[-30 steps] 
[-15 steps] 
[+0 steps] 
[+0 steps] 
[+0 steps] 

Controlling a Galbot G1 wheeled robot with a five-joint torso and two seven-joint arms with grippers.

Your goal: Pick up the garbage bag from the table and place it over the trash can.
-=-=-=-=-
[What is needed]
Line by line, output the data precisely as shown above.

[Task response]
[-30 steps] 
[-15 steps] 
[+0 steps] 
[+0 steps] 
[+0 steps] 

Controlling a Galbot G1 wheeled robot with a five-joint torso and two seven-joint arms with grippers.

Your goal: Pick up the garbage bag from the table and place it over the trash can.

What needed an answer now has one.